EXERCISE DETAILS
Down to the last line, set down the material below exactly; skip the pictures.

- - -

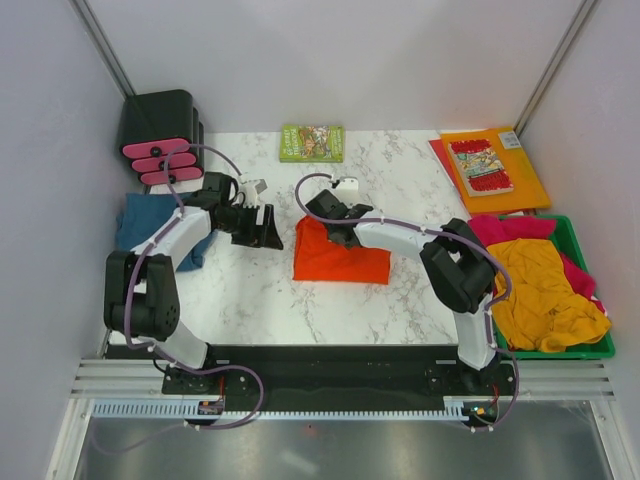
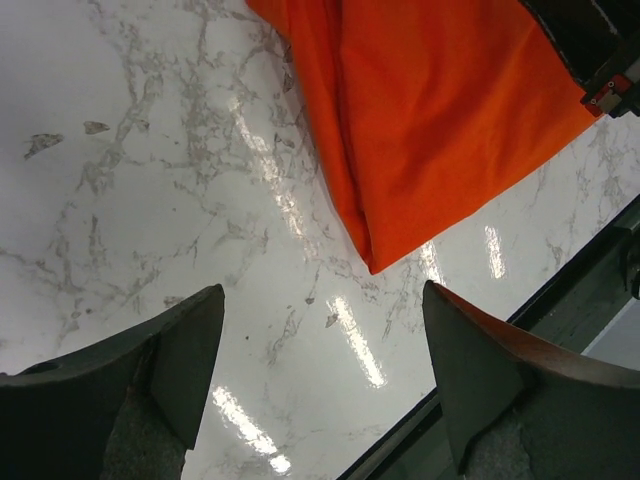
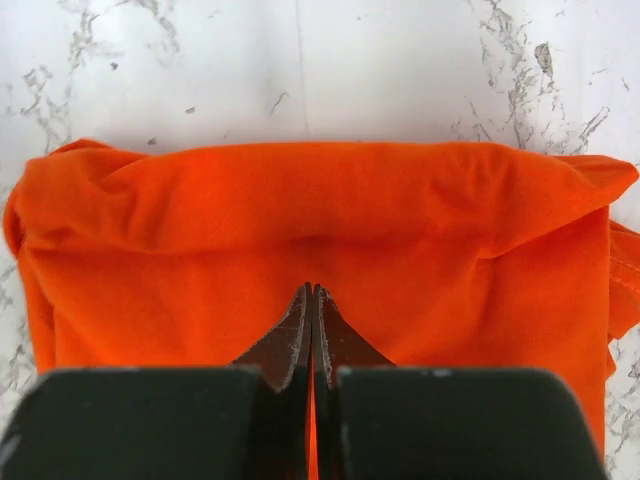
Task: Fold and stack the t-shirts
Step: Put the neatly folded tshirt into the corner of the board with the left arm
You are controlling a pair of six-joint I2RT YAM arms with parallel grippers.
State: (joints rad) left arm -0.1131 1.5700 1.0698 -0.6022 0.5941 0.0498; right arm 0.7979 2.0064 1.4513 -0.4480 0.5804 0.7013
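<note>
A bright orange-red t-shirt (image 1: 340, 262) lies folded into a rough rectangle at mid-table. It also fills the right wrist view (image 3: 300, 220) and the top of the left wrist view (image 2: 450, 110). My right gripper (image 1: 328, 212) (image 3: 312, 288) is shut, its tips together on the cloth near the shirt's far edge. I see no fabric between them. My left gripper (image 1: 262, 228) (image 2: 322, 290) hangs open and empty over bare marble, just left of that shirt. A teal-blue t-shirt (image 1: 140, 222) lies crumpled at the left edge, under the left arm.
A green bin (image 1: 585, 350) at the right holds a mustard-yellow shirt (image 1: 540, 290) and a magenta one (image 1: 500, 228). An orange folder with a comic (image 1: 495, 165) lies at the back right, a green book (image 1: 312, 142) at the back centre, a black stand (image 1: 160, 130) at the back left.
</note>
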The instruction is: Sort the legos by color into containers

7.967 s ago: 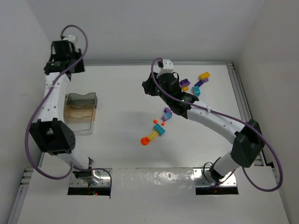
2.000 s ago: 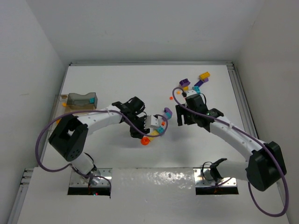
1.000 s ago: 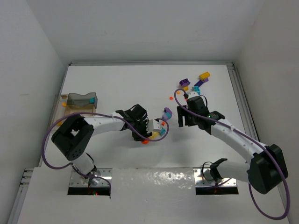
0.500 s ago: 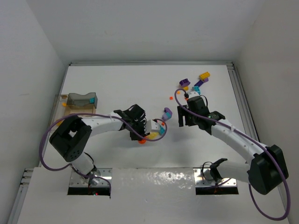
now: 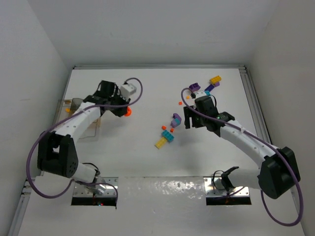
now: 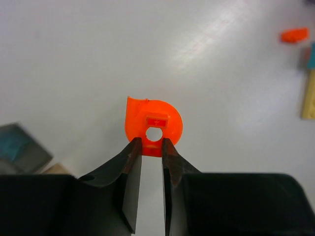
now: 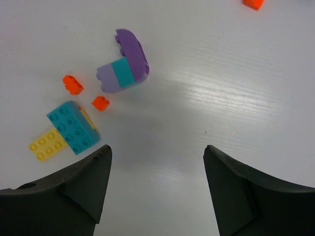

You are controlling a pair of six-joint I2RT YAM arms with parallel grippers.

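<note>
Orange round lego [image 6: 154,125] sits pinched in the left gripper [image 6: 149,143]. Carry it level over the containers [image 5: 75,103], seemingly just beside it, before releasing. Right gripper [image 7: 156,150] gapes empty.

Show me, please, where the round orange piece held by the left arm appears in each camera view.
Top external: the round orange piece is in the upper left, at the tip of the left gripper.
Left wrist: it sits at the centre, pinched at its lower edge.
Right wrist: not in it.
Shared landmark: the yellow brick.
</note>
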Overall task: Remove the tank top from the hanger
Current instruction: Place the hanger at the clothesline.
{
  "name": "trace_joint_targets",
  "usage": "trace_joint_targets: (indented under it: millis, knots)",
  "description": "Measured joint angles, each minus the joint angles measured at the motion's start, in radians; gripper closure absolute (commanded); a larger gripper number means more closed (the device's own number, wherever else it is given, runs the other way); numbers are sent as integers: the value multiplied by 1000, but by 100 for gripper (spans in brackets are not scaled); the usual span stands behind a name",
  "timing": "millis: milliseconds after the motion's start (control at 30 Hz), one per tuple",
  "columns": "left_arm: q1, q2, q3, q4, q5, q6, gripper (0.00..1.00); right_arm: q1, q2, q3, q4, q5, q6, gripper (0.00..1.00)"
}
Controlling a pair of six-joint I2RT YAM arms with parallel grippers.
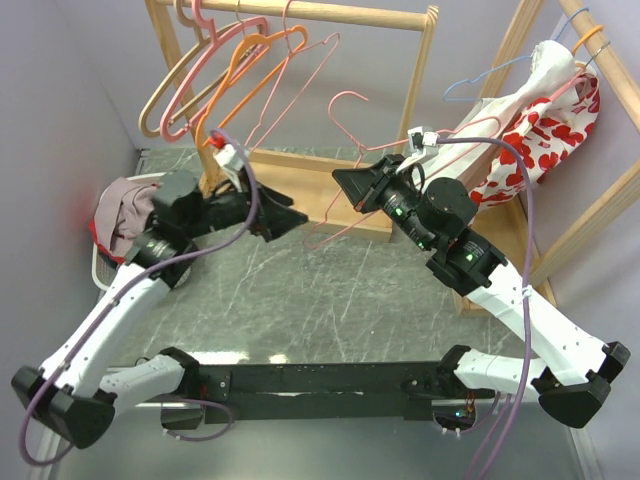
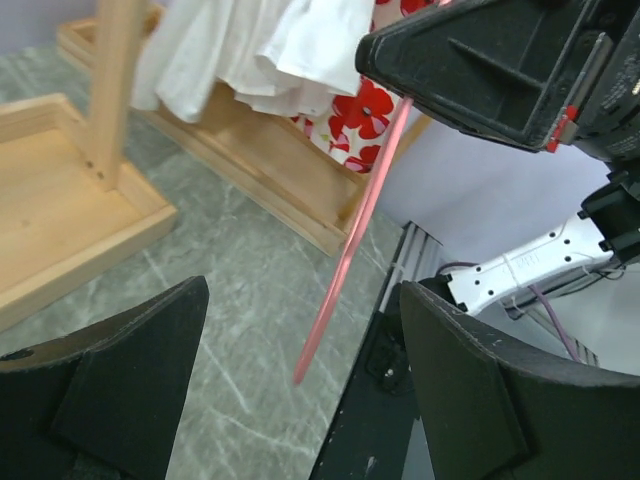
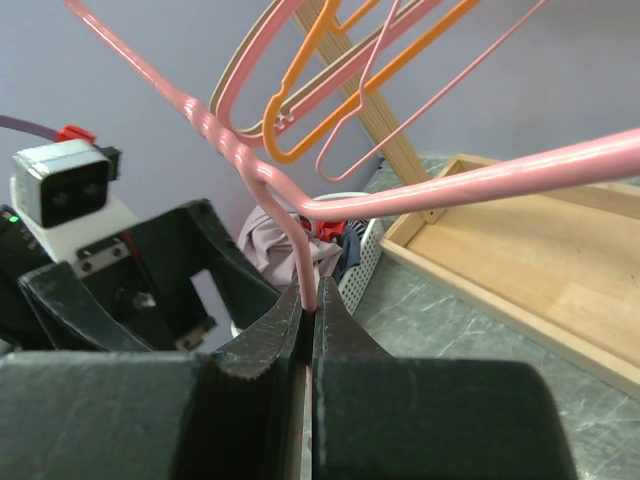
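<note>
The pink hanger [image 3: 450, 180] hangs bare — right fingers [image 3: 270, 340] clamp its neck, left fingers [image 2: 130, 370] gape empty; clothes [image 1: 125, 205] lie at nine o'clock — likely done.

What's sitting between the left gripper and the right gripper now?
Only the pink hanger, pinched in the right gripper. In the left wrist view its wire hangs beyond the open left gripper.
</note>
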Motion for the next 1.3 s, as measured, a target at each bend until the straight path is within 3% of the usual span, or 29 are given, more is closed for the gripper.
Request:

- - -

ANSWER SECTION
Task: Fold and stack the t-shirts
Step: Put the neatly folded tshirt into the corner of the board with the left arm
You are controlling a pair of six-joint I2RT YAM arms with parallel grippers.
State: (joints rad) left arm -0.1131 1.5700 1.0698 -0.6022 0.5941 0.0498; right arm 0.7979 2.0064 1.4513 -0.4480 0.5804 0.7013
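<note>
A bright orange-red t-shirt (image 1: 340, 262) lies folded into a rough rectangle at mid-table. It also fills the right wrist view (image 3: 300, 220) and the top of the left wrist view (image 2: 450, 110). My right gripper (image 1: 328, 212) (image 3: 312, 288) is shut, its tips together on the cloth near the shirt's far edge. I see no fabric between them. My left gripper (image 1: 262, 228) (image 2: 322, 290) hangs open and empty over bare marble, just left of that shirt. A teal-blue t-shirt (image 1: 140, 222) lies crumpled at the left edge, under the left arm.
A green bin (image 1: 585, 350) at the right holds a mustard-yellow shirt (image 1: 540, 290) and a magenta one (image 1: 500, 228). An orange folder with a comic (image 1: 495, 165) lies at the back right, a green book (image 1: 312, 142) at the back centre, a black stand (image 1: 160, 130) at the back left.
</note>
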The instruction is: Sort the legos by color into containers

7.967 s ago: 
2.000 s ago: 
1.000 s ago: 
0.500 s ago: 
now: 
now: 
now: 

You are controlling a pair of six-joint I2RT YAM arms with parallel grippers.

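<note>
Orange round lego [image 6: 154,125] sits pinched in the left gripper [image 6: 149,143]. Carry it level over the containers [image 5: 75,103], seemingly just beside it, before releasing. Right gripper [image 7: 156,150] gapes empty.

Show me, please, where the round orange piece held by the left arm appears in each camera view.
Top external: the round orange piece is in the upper left, at the tip of the left gripper.
Left wrist: it sits at the centre, pinched at its lower edge.
Right wrist: not in it.
Shared landmark: the yellow brick.
</note>
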Overall task: Remove the tank top from the hanger
Current instruction: Place the hanger at the clothesline.
{
  "name": "trace_joint_targets",
  "usage": "trace_joint_targets: (indented under it: millis, knots)",
  "description": "Measured joint angles, each minus the joint angles measured at the motion's start, in radians; gripper closure absolute (commanded); a larger gripper number means more closed (the device's own number, wherever else it is given, runs the other way); numbers are sent as integers: the value multiplied by 1000, but by 100 for gripper (spans in brackets are not scaled); the usual span stands behind a name",
  "timing": "millis: milliseconds after the motion's start (control at 30 Hz), one per tuple",
  "columns": "left_arm: q1, q2, q3, q4, q5, q6, gripper (0.00..1.00); right_arm: q1, q2, q3, q4, q5, q6, gripper (0.00..1.00)"
}
Controlling a pair of six-joint I2RT YAM arms with parallel grippers.
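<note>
The pink hanger [image 3: 450, 180] hangs bare — right fingers [image 3: 270, 340] clamp its neck, left fingers [image 2: 130, 370] gape empty; clothes [image 1: 125, 205] lie at nine o'clock — likely done.

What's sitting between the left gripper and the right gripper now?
Only the pink hanger, pinched in the right gripper. In the left wrist view its wire hangs beyond the open left gripper.
</note>
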Motion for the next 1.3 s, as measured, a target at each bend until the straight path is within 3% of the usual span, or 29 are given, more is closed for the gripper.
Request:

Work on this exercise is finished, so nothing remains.